Did you know that this food has Vitamin K?
And you get 85.6% of your selenium requirements from this kind of parsnip!
There are 28 trace elements required by the human body and this meal today is providing 14 of them!
To the extent that sometimes I feel so frustrated that I want to scream, “Shut up and let us just enjoy your good cooking!”
And then there is the Sabbath, a gift of rare beauty, that we want to surround by rules.
- Did you know that you can keep the Sabbath better by cooking everything on Friday?
- Maybe it would be better to only eat raw food on Sabbath?
- I wonder if microwaving is really cooking?
- Perhaps it is a sin to cut a fresh lettuce out of the garden after the church service so that we can have fresh salad?
One of the biggest sins of Seventh-day Adventists is that we do not know how to enjoy (worship) on Sabbath. Often our ideas of Sabbath-keeping are rooted in Puritanism and orthodox Judaism and have more to do with control than with worship.
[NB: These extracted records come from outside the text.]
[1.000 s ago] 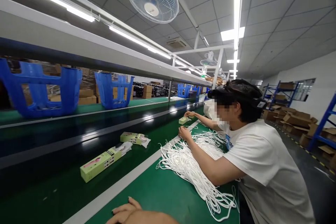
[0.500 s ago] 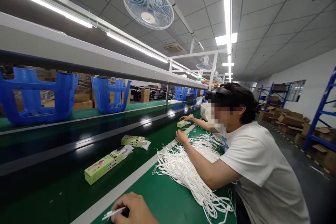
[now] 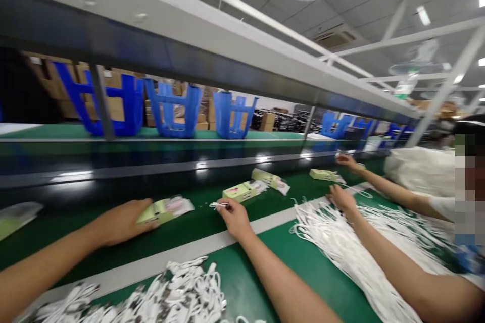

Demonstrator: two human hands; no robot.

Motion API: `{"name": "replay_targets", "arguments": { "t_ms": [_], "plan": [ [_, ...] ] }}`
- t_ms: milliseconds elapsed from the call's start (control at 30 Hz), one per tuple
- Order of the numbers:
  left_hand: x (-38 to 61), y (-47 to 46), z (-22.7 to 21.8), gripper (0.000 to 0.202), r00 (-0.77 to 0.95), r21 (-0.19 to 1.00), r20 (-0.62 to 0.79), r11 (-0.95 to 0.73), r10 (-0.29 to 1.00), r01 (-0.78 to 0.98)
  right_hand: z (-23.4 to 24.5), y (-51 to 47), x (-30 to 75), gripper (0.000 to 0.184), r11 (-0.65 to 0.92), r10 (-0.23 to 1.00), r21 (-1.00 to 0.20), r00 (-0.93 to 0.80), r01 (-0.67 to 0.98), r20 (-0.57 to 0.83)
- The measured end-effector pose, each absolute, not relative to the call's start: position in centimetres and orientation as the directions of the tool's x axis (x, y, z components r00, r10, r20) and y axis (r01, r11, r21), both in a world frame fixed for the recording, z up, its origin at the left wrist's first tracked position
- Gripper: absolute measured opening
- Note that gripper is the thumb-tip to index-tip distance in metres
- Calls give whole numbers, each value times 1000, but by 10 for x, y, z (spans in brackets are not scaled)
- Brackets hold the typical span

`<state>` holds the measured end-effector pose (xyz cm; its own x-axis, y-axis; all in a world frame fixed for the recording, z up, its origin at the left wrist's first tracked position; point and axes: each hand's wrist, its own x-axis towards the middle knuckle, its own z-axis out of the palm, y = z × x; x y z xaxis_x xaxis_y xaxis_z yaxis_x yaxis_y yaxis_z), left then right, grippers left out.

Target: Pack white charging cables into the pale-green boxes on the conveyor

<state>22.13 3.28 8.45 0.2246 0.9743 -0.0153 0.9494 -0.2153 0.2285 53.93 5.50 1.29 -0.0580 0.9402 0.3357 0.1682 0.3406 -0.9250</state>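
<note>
Plainly, the dark conveyor [image 3: 200,224] is stretching across the view, with the green bench [image 3: 291,255] running along its near side. Blue stools [image 3: 173,130] are standing legs-up beyond it, seemingly to keep them out of the way. From the right, a co-worker's arms [image 3: 382,248] are reaching past a pile of white cords [image 3: 339,242], probably lying there for easy reach. Nearer, a heap of white cables [image 3: 178,290] is spreading over the bench, likely for the same reason.

On the conveyor, the left hand [image 3: 125,222] is wrapping round the left end of a green box [image 3: 161,211], fingers over the top and thumb on the near side. That hold is leaving the other end, with a clear bag [image 3: 181,205] poking out, facing the right hand [image 3: 235,217]. This hand is pinching a small white cable [image 3: 217,205] between thumb and fingers, perhaps because it is so slight.

Blur is smearing the cable, so I cannot tell whether it is folded or single. The left hand is hiding the box's gripped end. The left edge is cutting off another package [image 3: 13,221]; the bottom edge is cropping the heap.
</note>
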Motion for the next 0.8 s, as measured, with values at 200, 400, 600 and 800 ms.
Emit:
{"name": "replay_targets", "arguments": {
  "t_ms": [200,400,600,800],
  "plan": [
    [247,37,61,52,361,170,1,-356,933,919,13,59,533,15,427,895,-876,-244,223,374],
    [261,36,57,46,374,160,31,-374,927,914,27,70,517,14,618,765,-734,-428,280,481],
    [271,43,54,48,380,165,14,-377,925,911,29,77,507,18,607,772,-703,-484,370,411],
    [284,48,55,52,386,174,-5,-380,922,909,16,72,530,37,676,736,-642,-381,362,560]
  ]
}}
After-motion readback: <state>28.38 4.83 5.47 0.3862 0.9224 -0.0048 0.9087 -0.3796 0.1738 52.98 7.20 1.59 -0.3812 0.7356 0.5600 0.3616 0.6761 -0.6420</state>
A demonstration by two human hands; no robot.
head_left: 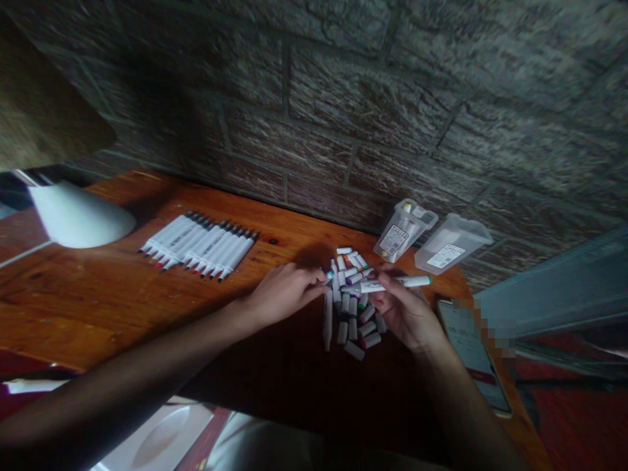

I have baked bread on Sabbath – one of the most successful Sabbath School lessons I have ever taught. Man may not live by bread alone, but the smell of good home-baked bread wafting out of the study room had life in every lung-full, not to mention the enjoyment of those who ate it later.
My wife has skipped the church service to go home and prepare a meal for someone who needed a shoulder to cry on and a caring ear to listen too.
I have mowed lawns on Sabbath, when I was supposedly ingathering. Helping the needy is not just about collecting money for others.
The Sabbath is a gift, and unless we seek how we can share it with others it becomes a ritual surrounded by rules and as dry as the desert hills. That is not worship. This quarter we are studying Galatians. It would be a sad outcome indeed if we lost the plot. We are saved by grace; we are not bound by law-keeping. We are free to share the fruits of our salvation.
In many respects we are like the cook that spoiled her good food with badly timed science commentary.